Nine To Noon for Thursday 4 June 2020
09:05 How many SMEs will benefit from rent arbitration plan?
From today, commercial tenants with 20 or fewer employees will be able to access partially funded compulsory arbitration if their landlord won't negotiate a fair rent. The change comes after two months of negotiation between Labour and New Zealand First. Justice Minister Andrew Little says it's a pity it has taken so long, but the process, which is a temporary amendment to the Property Law Act, will provide a means for parties to negotiate fair rents. How many Small and Medium Size Enterprises will be affected by this? and with what impact on their commercial landlords? Kathryn talks with Tom Wallace, founder of the cloud based commercial property software firm Re-leased, Leonie Freeman from the Property Council and SME expert and CEO of Business NZ, Kirk Hope.
09:20 Drivers licence boosts former prisoners' job prospects
New research into a free social initiative helping ex prisoners get their drivers licences has found that half have found either fulltime or part-time jobs. The provincial driver education programme run by the Howard League for penal reform is for people who've been out of jail for less than a year. Mike Williams is the Howard League's CEO and he says the cost of running each programme is $120,000, about the same as keeping a prisoner in jail for one year.
John Utting from Utting Research has evaluated two of the initiatives, running in Hamilton and Whangarei.
09:45 2000 new Covid cases a day - but UK eases its lockdown
UK correspondent Hugo Gye joins Kathryn to talk about how the UK is moving more slowly than other European nations to lift Covid restrictions, even as it continues to record nearly 2000 new cases of Covid-19 everyday. Parliament scraps its virtual hearings - meaning MPs have to join a long line to vote and the UK has promised to give up to 3 million Hong Kong citizens residency rights.
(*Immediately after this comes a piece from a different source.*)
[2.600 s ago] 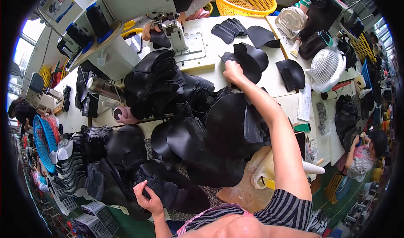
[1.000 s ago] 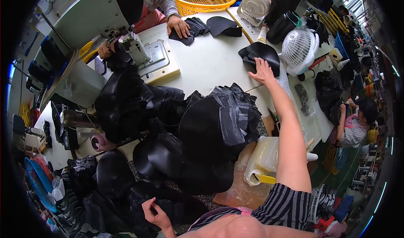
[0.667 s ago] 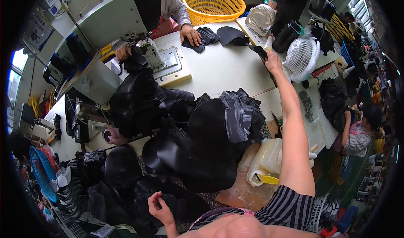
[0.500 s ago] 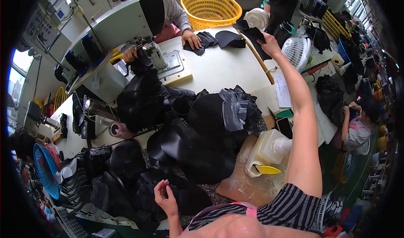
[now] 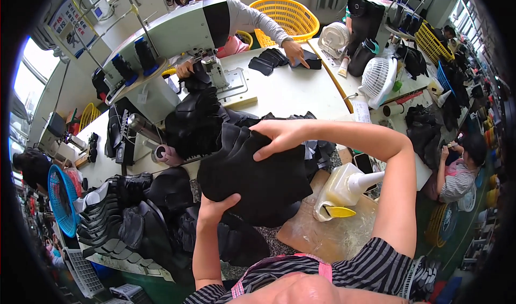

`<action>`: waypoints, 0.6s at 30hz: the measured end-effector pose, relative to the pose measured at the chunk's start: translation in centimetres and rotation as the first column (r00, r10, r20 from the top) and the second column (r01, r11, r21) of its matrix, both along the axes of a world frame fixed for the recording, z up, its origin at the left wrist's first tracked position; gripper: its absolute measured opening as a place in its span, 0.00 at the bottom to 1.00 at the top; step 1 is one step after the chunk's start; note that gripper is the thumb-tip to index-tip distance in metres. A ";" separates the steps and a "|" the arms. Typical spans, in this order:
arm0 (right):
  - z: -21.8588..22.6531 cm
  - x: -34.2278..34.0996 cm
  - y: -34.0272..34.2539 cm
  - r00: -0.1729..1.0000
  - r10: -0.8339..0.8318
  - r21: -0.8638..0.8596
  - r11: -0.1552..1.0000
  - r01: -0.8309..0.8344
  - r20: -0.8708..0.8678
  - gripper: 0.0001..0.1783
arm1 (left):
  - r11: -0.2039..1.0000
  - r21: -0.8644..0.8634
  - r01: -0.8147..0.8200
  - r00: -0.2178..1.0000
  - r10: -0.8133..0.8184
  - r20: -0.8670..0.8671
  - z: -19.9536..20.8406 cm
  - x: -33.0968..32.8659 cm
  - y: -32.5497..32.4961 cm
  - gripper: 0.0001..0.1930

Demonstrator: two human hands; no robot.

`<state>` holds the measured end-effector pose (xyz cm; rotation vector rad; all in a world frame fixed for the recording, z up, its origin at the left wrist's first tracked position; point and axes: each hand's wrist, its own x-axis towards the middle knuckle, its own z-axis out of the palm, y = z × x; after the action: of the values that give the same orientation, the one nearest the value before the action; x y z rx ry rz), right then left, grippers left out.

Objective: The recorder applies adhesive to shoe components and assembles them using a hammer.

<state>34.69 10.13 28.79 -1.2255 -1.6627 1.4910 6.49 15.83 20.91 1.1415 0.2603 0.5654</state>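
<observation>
A stack of flat black leather-like pieces is held up above the dark pile in front of me. My right hand grips its upper edge, with the thumb across the front face and the fingers hidden behind. Lower down on the left, my left hand clasps the near edge, thumb on top and its other fingers out of sight underneath. Beneath and around the stack lie more black pieces, partly covered by it. To the right of them a translucent plastic bottle with a white spout rests on a brown board.
Across the white table, a co-worker's hand touches black pieces beside a sewing machine. Layered black pieces crowd the left. A white fan stands right; a yellow basket is behind.
My right hand has come back from the table's far right side to the middle. Both hands now hold the stack; my left was empty before. The co-worker's hand has moved right.
</observation>
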 end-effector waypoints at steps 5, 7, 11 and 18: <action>-6.2 3.4 0.3 0.985 -0.113 -0.396 0.917 0.052 -0.133 0.34 | 0.925 -0.312 -0.217 0.962 0.149 -0.228 -2.2 -0.7 -3.0 0.22; -13.0 12.3 0.8 0.757 -0.651 -0.220 0.731 0.646 0.060 0.25 | 0.875 -0.431 -0.222 0.968 0.145 -0.204 -3.9 -2.1 -3.2 0.25; -18.4 24.5 1.7 -0.337 -0.858 0.751 0.082 0.655 0.388 0.48 | 0.801 -0.372 -0.468 0.879 0.381 -0.286 -5.7 -7.3 -2.8 0.32; -18.3 30.4 5.8 0.307 -0.948 -0.036 0.311 0.950 -0.084 0.70 | 0.667 -0.365 -0.650 0.756 0.517 -0.401 -6.9 -9.5 -2.2 0.35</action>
<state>65.08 15.88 10.44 -1.6481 -0.5273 0.6838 -3.04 13.61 14.05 0.6057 0.9889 0.8611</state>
10:05 Dirty Books! How Portnoy's Complaint changed Australia forever
In 1970 Penguin Books Australia took a radical decision which upturned over seventy years worth of censorship legislation. The publishing of Phillip Roth's Portnoy's Complaint shook the Australian censorship laws to their foundations and started a landslide of societal change. Patrick Mullins is an Australian historian of odd figures already. His first book Tiberius with a Telephone, a biography of the ill fated Australian prime Minister William McMahon, came out in 2018 and won the New South Wales Premier's award for literature. His new book The Trials of Portnoy is about the saga of the publishing of Philip Roth's novel, and the cast iron response of the government of the day.
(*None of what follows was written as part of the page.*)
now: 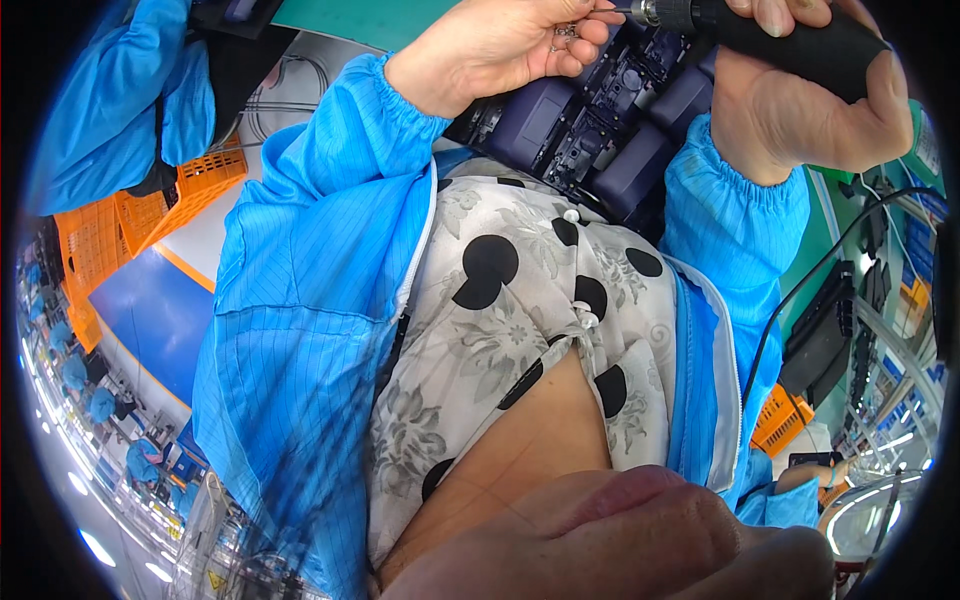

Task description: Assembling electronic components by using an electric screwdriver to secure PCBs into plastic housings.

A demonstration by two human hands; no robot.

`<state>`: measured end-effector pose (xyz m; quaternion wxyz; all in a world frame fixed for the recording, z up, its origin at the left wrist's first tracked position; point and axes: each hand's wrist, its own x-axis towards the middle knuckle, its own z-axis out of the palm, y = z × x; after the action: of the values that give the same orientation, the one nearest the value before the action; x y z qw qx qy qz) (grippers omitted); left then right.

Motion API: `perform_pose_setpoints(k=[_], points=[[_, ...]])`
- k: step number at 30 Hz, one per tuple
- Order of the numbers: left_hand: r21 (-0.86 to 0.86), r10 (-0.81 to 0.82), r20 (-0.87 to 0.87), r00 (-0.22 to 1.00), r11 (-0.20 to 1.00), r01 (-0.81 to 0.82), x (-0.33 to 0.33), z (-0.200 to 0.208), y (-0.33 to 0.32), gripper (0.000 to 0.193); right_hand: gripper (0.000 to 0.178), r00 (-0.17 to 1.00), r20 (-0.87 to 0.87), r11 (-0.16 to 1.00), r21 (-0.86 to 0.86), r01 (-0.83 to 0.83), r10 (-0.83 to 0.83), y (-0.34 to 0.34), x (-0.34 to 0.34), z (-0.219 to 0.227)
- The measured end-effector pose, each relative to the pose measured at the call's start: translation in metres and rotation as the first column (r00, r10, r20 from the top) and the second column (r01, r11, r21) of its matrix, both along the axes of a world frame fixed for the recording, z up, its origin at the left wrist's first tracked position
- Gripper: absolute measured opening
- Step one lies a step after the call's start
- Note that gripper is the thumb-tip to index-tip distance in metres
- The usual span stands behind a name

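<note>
At the top of the head view, my right hand [770, 115] is wrapped round a black power screwdriver [805, 50]. The metal chuck and thin bit of the tool point left. My left hand [490, 50] is closed, its thumb and a finger meeting at the tip of that bit. Several small metal screws [565, 34] show in its curled fingers. Below both hands lie dark purple plastic housings [535, 120] with small mechanisms [590, 125] between them. Whether the bit touches a screw is too small to tell.
Green work surface [350, 18] shows at the top. A co-worker's blue sleeve [100, 110] is at the upper left, above orange crates [185, 195]. A black cable [800, 285] curves down on the right. Another orange crate [780, 420] stands lower right.
</note>
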<state>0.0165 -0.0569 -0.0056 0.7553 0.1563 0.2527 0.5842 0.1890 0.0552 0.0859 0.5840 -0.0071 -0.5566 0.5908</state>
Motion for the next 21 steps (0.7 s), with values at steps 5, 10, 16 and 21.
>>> perform_pose_setpoints(k=[5,10,16,21], points=[[-0.006,0.013,0.005,1.000,1.000,-0.012,0.0000,0.0003,-0.0010,0.029,0.033,1.000,-0.001,1.000,0.001,0.003,-0.003,-0.0017,0.0008,-0.0006],[0.006,0.013,-0.004,1.000,1.000,-0.013,-0.0001,0.0011,-0.0011,0.028,0.032,1.000,-0.004,1.000,0.002,0.002,-0.002,-0.0029,0.0016,-0.0009],[-0.008,0.017,-0.050,0.999,1.000,-0.017,0.0001,-0.0003,-0.0004,0.029,0.031,1.000,-0.008,1.000,0.008,0.000,0.000,-0.0036,0.0022,0.0000],[-0.007,0.015,-0.084,0.996,1.000,-0.016,-0.0003,0.0012,-0.0010,0.030,0.031,1.000,-0.008,1.000,0.007,-0.006,0.006,-0.0040,0.0007,-0.0007]])
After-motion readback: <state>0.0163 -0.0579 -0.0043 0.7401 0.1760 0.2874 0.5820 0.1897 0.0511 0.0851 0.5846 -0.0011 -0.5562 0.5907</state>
10:35 Book review - Inland by Téa Obreht
Stella Chrysostomou of VOLUME Books reviews Inland by Téa Obreht, published Hachette NZ.
10:45 The Reading
Part three of Cotton-Eyed Joe by Susy Pointon, read by Michele Amas.
11:05 Facebook woes: polarisation of users, Trump trouble, staff walkouts
Technology commentator Peter Griffin looks at the issues Facebook is having to grapple with right now. Late last week it had to defend itself from claims it knew its algorithms polarized users - but allowed it anyway. Now thanks to the decision by Mark Zuckerberg not to remove posts by Donald Trump, Facebook staff are taking matters into their own hands and walking off the job.
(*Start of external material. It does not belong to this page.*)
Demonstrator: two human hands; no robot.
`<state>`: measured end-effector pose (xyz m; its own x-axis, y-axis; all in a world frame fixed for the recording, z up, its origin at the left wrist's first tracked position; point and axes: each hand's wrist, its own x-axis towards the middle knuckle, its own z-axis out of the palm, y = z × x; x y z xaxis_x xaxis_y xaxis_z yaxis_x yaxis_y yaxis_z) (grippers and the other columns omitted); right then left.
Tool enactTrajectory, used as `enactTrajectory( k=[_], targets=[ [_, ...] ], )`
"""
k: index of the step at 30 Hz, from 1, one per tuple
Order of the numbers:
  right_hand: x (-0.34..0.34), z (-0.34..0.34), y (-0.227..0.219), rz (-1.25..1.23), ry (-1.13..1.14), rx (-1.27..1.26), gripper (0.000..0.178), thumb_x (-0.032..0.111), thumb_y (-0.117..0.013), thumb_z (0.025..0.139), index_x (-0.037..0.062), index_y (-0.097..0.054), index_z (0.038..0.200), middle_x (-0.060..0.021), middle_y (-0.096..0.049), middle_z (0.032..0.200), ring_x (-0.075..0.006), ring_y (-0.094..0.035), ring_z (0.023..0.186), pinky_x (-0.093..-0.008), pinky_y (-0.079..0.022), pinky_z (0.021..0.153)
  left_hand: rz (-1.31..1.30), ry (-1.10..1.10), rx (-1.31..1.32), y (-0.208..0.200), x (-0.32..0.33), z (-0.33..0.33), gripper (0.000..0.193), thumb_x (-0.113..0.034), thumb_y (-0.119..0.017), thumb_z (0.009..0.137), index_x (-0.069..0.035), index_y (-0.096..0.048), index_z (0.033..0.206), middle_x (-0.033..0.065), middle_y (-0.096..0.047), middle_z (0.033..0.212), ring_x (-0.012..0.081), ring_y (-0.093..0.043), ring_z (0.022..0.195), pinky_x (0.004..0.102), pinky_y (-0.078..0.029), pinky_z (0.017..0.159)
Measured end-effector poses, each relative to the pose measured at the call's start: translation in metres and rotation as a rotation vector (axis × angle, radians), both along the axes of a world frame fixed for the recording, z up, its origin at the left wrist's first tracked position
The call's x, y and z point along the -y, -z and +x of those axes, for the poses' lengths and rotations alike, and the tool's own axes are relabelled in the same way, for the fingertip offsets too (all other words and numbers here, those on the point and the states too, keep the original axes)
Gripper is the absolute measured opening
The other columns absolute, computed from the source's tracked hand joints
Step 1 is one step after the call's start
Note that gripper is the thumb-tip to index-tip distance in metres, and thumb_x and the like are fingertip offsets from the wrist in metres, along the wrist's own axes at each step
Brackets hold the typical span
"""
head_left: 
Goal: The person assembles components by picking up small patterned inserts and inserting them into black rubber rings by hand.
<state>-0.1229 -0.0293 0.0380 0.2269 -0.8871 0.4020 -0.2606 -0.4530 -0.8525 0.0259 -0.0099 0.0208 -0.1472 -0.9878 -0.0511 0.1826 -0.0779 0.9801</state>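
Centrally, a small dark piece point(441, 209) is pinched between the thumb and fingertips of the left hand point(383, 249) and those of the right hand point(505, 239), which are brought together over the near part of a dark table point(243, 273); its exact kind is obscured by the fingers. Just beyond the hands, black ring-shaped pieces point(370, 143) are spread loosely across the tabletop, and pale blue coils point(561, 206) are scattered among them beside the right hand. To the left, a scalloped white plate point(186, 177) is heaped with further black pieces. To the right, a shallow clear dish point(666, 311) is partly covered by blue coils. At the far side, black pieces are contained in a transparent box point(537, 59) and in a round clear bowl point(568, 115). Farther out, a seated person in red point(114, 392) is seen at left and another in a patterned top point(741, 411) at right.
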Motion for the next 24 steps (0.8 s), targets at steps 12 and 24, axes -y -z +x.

11:25 Modern learning environments: how well do children learn?
Senior Researcher at the New Zealand Council for Educational Research, Mohamed Alansari with what parents can expect for their children's learning in modern classroom layouts.
11:45 The Lovebirds, Space Force, #BlackAF
Film and TV reviewer Chris Schulz joins Kathryn to talk about The Lovebirds, the new Netflix film about a film about a couple forced to go on the run after witnessing a murder. He'll also review Steve Carrell's new Netflix TV series Space Force and sitcom #BlackAF.